Using <inttypes.h> and uintptr_t

Another way to print pointers in C99 or later uses the uintptr_t type and the macros from <inttypes.h>:

#include <inttypes.h> /* for uintptr_t and PRIXPTR */
#include <stdio.h>    /* for printf() */

int main(void)
{
  int  i;
  int *p = &i;

  printf("The address of i is 0x%" PRIXPTR ".\n", (uintptr_t)p);

  return 0;
}

In theory, there might not be an integer type that can hold any pointer converted to an integer (so the type uintptr_t might not exist). In practice, it does exist. Pointers to functions need not be convertible to the uintptr_t type — though again they most often are convertible.

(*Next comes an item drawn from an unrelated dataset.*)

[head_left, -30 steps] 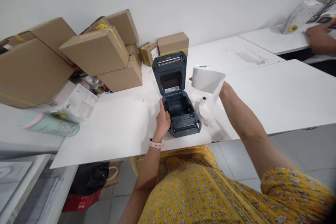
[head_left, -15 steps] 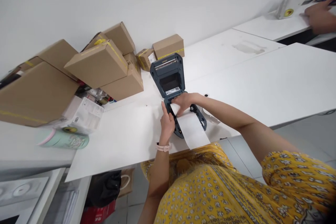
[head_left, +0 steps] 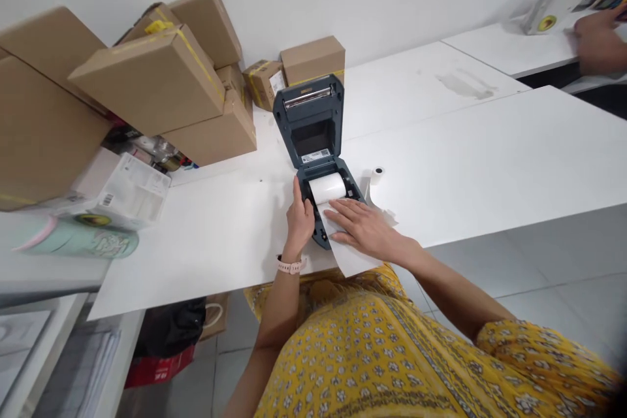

If the uintptr_t type exists, so does the intptr_t type. It is not clear why you’d ever want to treat addresses as signed integers, though.

Pre-Standard History:

Prior to C89 during K&R-C times there was no type void* (nor header <stdlib.h>, nor prototypes, and hence no int main(void) notation), so the pointer was cast to long unsigned int and printed using the lx length modifier/conversion specifier.

The example below is just for informational purpose. Nowadays this is invalid code, which very well might provoke the infamous Undefined Behaviour.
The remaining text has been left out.